El absurdo es tal que, con el mismo derecho, las empresas de agua, gas, luz o telefonía fija podrían exigir de los administradores cargar también a las expensas los abonos fijos y asegurarse el pago. Sin embargo, estas compañías (cuyas tarifas sí están congeladas y bajo la lupa de Moreno) ni siquiera imaginan aplicar una medida semejante.

  • Aumentos

    En la misma línea, al no existirla competencia, los aumentos que viene aplicando el monopolio son escandalosos: los abonados de un edificio de la zona noroeste del Gran Buenos Aires pagaban -en virtud de un acuerdo con la empresa de cable- $ 16,50 por unidad; en la actualidad, por imperio de subas sin controles oficiales y de eliminación de las bonificaciones pactadas, abonan $ 73,50, cifra que implica una suba superior a 350% desde el fin de la convertibilidad. Ni siquiera el dólar subió tanto, y mucho menos la inflación oficial; a pesar de estos obvios abusos, al controlador Moreno no parece preocuparle este descontrol tarifario.

    Uno de los empresarios entrevistados por este diario relató: «Tomé la administración de un edificio nuevo, a punto de ocuparse. Llamé a Multicanal para negociar la conexión de cable; me respondieron que ya no practican descuentos, y que el precio por unidad iba a ser a partir de marzo $ 86,90. Y además que el cobro debía ser por expensas. Les respondí que, si no querían conceder bonificaciones, entonces que ellos se encargaran de la cobranza. Me contestaron que iban a negarse a conectar el edificio, y que más tarde o más temprano la presión de los copropietarios iba a obligarme a acceder, así que '¿por qué no firmás de una y terminamos con esta historia?', me recomendó el vendedor».

    Un detalle no menor es que en muchos casos la inclusión del abono de la TV por cable hará que se sobrepase el piso de expensas a partir del cual los administradores se ven obligados a notificar del hecho a la AFIP para detectar posibles evasiones al impuesto a los bienes personales. Esto, claro, tiene dos obvios inconvenientes: para los administradores implica una tarea extra (tener que informar a la AFIP) y para los propietarios quedar bajo la lupa del ente recaudador simplemente porque «Clarín» se niega a facturarles el cable.

    De todos modos, como el monopolio de la TV paga se los permite, CableVisión/ Multicanal seguirán cometiendo esos y otros abusos similares, en especial en el área metropolitana donde no tienen competencia. Lo curioso es que en muchas oportunidades los propios administradores fueron cómplices de estas empresas, por razones fácilmente imaginables. De otro modo, no se explica que otras empresas hayan visto casi impedido el acceso a edificios por los que pasaba su cableado.

    Tampoco se explica por qué muchos consorcios impiden la colocación de antenas de TV satelital colectivas o individuales en sus terrazas. Se sabe que DirecTV es la empresa de TV paga de mayor crecimiento en el país, salvo en el área metropolitana. La imposibilidad de usar las terrazas para instalar antenas es el mayor inconveniente, porque la necesidad de que la antena «vea» el satélite sin obstrucciones (como la que plantea otro edificio) y con la orientación correcta (el plato debe mirar al Nordeste) impide que muchos propietarios, hartos de CableVisión/Multicanal, cambien de sistema.

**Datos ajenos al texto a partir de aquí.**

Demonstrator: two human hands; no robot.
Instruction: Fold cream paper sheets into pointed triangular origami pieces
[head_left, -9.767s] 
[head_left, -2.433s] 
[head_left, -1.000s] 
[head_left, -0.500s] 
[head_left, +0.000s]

    Finalmente, el hecho de contar también con el monopolio del fútbol televisado es utilizado por «Clarín» para dejar fuera de competencia a empresas como Tele Centro (de Alberto Pierri) con el sencillo recurso de «venderle» el fútbol a precios imposibles de recuperar con el abono.

    Bellezas de un monopolio prohijado por este gobierno a cambio de la obvia complacencia de los medios del monopolio «Clarín» («Canal 13», los dos cables apuntados, TN, el fútbol, la agencia de noticias «DyN», «Página/12», «La Razón», radio «Mitre», «La 100», etc.) a la administración del matrimonio Kirchner.